VALUED ON PERCEPTION. The value of a vessel is dictated by the market’s estimated future cash flows. Current earnings are not important, it is the future that matters. The option value is often a large part of a vessels value. The best buys are usually vessels that have a weak or negative cash flow. A cheap ship with a strong cash flow does not exist – then it is not cheap, then the market is good.
AMEND & EXTEND. New vessels are often financed with 25% equity and 75% debt. This can seem sketchy in a world where asset values can double or halve overnight. However, the accounting rules are generous and vessel values very rarely need to be written down. A vessel can be valued based on aggregate undiscounted future cash flows over the next ten years, based on average rates over time.
A CONTINOUS CASH SWEEP. Skilled shipping magnates empty their companies through dividends in good times to have secured capital for new investments in a bad market. In a bad market, lenders constantly carry out a “cash sweep” so as not to be forced to set companies in default – and thus write down their loans. In this way, strong balance sheets are never built up over time within the sector.
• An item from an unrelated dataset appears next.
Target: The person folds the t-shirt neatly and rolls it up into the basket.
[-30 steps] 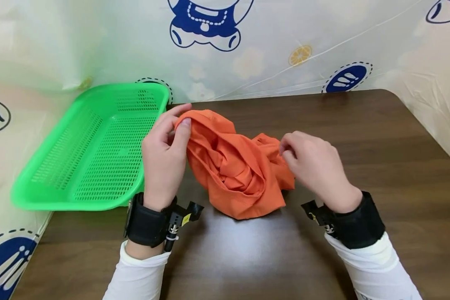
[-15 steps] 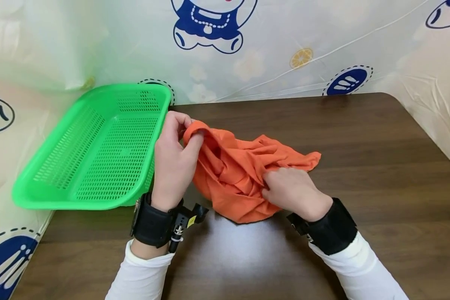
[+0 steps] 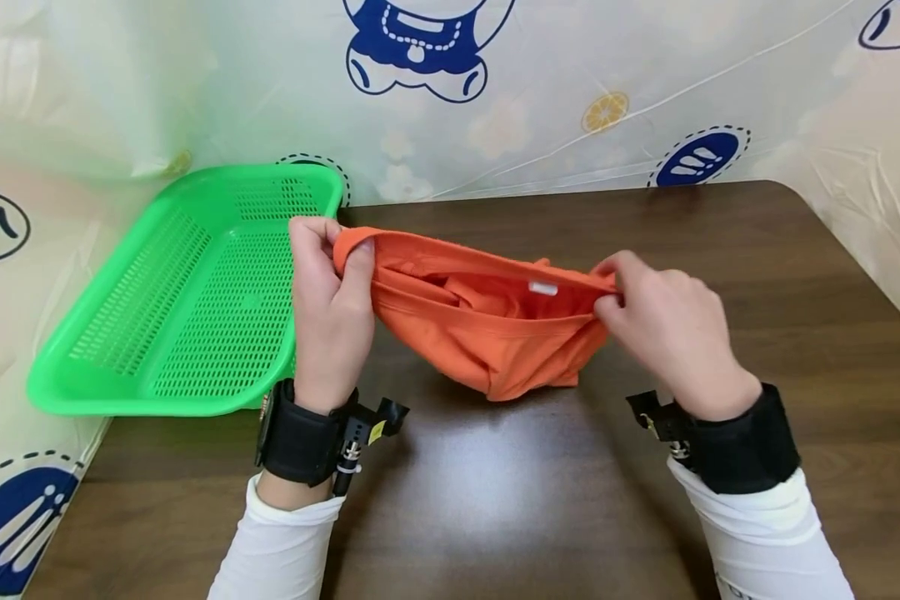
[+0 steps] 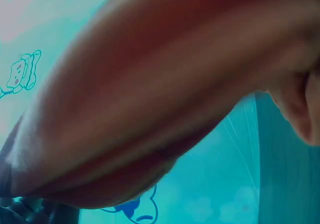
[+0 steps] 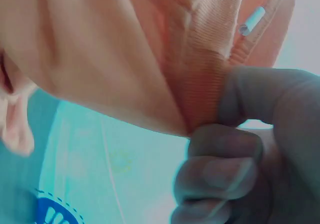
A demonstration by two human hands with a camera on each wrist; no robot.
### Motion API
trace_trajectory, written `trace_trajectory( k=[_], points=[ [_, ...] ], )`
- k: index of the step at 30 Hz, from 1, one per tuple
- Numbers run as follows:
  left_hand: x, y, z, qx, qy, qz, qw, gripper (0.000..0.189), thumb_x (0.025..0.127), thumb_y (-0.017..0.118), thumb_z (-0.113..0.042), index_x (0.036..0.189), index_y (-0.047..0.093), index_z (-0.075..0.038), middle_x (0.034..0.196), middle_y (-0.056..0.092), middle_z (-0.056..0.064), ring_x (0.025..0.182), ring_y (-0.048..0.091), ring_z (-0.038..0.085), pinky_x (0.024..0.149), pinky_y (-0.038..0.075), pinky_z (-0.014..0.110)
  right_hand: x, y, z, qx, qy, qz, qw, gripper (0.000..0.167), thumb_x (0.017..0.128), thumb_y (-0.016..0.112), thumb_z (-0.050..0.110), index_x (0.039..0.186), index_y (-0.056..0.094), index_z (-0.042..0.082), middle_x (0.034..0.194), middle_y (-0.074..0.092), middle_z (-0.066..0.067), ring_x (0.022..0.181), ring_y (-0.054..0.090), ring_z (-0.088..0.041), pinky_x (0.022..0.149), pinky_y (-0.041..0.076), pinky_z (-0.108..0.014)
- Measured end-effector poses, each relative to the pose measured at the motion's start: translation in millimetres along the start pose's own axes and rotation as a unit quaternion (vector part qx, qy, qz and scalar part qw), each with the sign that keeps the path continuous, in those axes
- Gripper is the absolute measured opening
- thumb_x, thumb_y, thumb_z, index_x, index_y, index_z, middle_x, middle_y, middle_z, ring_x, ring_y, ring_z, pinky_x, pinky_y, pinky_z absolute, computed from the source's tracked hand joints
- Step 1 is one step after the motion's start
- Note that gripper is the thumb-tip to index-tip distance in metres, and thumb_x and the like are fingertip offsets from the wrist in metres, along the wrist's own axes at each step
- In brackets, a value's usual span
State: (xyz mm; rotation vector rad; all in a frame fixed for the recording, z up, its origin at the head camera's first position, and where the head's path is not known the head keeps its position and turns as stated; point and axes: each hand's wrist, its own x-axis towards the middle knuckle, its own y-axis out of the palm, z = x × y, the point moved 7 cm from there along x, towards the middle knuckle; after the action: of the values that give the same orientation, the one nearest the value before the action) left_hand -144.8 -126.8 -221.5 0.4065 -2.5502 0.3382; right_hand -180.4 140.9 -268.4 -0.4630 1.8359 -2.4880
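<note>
- Shifted since half a second ago: right hand (image 3: pixel 667 325), from the middle of the bundle out to its right end; orange cloth (image 3: pixel 487 333), from a crumpled heap to a band drawn out between both hands.
- White sleeves (image 3: pixel 277 550), two, nearest the viewer; one on each forearm.
- Black wristbands (image 3: pixel 300 442), two, each with a small device mounted on its inner side.
- Surface (image 3: pixel 480 517), dark brown wood grain, with a glossy patch of light below the cloth.
- Left hand (image 3: pixel 330 312): pinching the cloth's left end, thumb in front of the band.
- Right hand: grasping the opposite end between thumb and forefinger, other fingers curled.
- Orange cloth: above the middle of the surface, opening stretched wide, ribbed edge; whether its lower part touches the surface cannot be told.
- White label (image 3: pixel 543 288), small, inside the opening, nearer the right hand.
- Basket (image 3: pixel 195 308), green, perforated, left of the cloth, projecting past the surface's left edge.
- Backdrop sheet (image 3: pixel 495 150), pale, creased, with blue cartoon prints; behind everything.
</note>
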Motion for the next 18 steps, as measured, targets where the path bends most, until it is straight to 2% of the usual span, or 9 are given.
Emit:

THE SPOT MARKET DICTATES. Many US investors have been burned in the shipping sector by investing based on historical financial figures. A shipping company’s book values say no more than what the company paid for the vessels. Even week old financial figures may have become useless. All that matters is the market’s current and future status. Where the previous quarter was good, the coming may be the worst ever, or vice versa – the spot market decides.